PROMPT: Retype word for word the lines of the data below, from the first to the one bearing "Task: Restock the", with that one included.

DATASET EXTRACT:
______________________________

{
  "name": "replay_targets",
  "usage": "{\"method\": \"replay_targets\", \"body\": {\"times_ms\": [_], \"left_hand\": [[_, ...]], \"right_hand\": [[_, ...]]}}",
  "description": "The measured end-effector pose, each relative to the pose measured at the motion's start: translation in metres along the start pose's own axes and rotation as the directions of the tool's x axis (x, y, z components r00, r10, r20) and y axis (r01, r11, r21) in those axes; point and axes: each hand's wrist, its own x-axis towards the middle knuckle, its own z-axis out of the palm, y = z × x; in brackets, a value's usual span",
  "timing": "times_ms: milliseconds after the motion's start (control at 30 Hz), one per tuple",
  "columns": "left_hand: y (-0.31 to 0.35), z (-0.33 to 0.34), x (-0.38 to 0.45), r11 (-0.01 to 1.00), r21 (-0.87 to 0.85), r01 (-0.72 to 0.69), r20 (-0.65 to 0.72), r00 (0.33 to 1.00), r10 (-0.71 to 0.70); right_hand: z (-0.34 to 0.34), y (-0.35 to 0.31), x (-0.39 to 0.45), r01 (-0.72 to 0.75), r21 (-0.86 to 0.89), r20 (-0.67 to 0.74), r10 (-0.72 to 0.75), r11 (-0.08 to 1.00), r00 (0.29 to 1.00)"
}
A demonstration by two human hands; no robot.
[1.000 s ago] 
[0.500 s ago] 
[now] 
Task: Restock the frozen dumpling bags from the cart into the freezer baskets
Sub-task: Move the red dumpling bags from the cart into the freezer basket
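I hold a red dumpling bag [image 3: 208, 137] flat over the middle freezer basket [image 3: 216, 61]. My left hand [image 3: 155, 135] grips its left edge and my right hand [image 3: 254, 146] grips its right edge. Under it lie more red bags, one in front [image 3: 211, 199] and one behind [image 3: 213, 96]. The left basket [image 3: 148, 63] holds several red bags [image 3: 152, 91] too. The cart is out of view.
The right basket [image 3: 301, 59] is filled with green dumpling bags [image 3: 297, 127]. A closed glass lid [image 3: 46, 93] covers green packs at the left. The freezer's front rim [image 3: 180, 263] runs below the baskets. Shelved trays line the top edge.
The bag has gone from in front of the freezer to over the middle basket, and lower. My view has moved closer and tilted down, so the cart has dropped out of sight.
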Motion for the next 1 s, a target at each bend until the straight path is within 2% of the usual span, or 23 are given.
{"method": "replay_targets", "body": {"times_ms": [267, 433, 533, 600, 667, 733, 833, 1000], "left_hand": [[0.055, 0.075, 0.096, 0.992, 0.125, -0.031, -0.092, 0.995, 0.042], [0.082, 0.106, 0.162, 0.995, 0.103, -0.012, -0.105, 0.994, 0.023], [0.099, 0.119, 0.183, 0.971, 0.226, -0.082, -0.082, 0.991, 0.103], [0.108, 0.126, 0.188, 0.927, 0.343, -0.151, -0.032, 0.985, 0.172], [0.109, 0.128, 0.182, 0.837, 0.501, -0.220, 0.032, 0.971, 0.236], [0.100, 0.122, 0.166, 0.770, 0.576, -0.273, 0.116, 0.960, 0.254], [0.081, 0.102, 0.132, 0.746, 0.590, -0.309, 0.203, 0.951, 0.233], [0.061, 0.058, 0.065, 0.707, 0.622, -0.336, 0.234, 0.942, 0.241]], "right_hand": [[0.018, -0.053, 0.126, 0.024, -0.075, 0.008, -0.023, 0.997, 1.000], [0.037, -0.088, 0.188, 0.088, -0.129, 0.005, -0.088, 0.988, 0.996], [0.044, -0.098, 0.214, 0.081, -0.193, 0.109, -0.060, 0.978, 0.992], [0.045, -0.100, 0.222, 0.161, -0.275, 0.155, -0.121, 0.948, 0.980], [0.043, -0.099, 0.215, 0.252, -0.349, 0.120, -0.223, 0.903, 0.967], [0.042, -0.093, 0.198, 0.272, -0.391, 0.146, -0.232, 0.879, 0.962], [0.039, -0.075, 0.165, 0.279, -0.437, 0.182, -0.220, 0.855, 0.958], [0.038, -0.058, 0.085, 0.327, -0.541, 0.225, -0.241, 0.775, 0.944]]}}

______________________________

EXERCISE SOLUTION:
{
  "name": "replay_targets",
  "usage": "{\"method\": \"replay_targets\", \"body\": {\"times_ms\": [_], \"left_hand\": [[_, ...]], \"right_hand\": [[_, ...]]}}",
  "description": "The measured end-effector pose, each relative to the pose measured at the motion's start: translation in metres along the start pose's own axes and rotation as the directions of the tool's x axis (x, y, z components r00, r10, r20) and y axis (r01, r11, r21) in those axes; point and axes: each hand's wrist, its own x-axis towards the middle knuckle, its own z-axis out of the palm, y = z × x; in brackets, a value's usual span",
  "timing": "times_ms: milliseconds after the motion's start (control at 30 Hz), one per tuple",
  "columns": "left_hand: y (-0.31 to 0.35), z (-0.33 to 0.34), x (-0.38 to 0.45), r11 (-0.01 to 1.00), r21 (-0.87 to 0.85), r01 (-0.72 to 0.69), r20 (-0.65 to 0.72), r00 (0.33 to 1.00), r10 (-0.71 to 0.70); right_hand: z (-0.34 to 0.34), y (-0.35 to 0.31), x (-0.39 to 0.45), r01 (-0.72 to 0.75), r21 (-0.86 to 0.89), r20 (-0.67 to 0.74), r10 (-0.72 to 0.75), r11 (-0.08 to 1.00), r00 (0.29 to 1.00)"
}
A demonstration by two human hands; no robot.
[1.000 s ago] 
[0.500 s ago] 
[now] 
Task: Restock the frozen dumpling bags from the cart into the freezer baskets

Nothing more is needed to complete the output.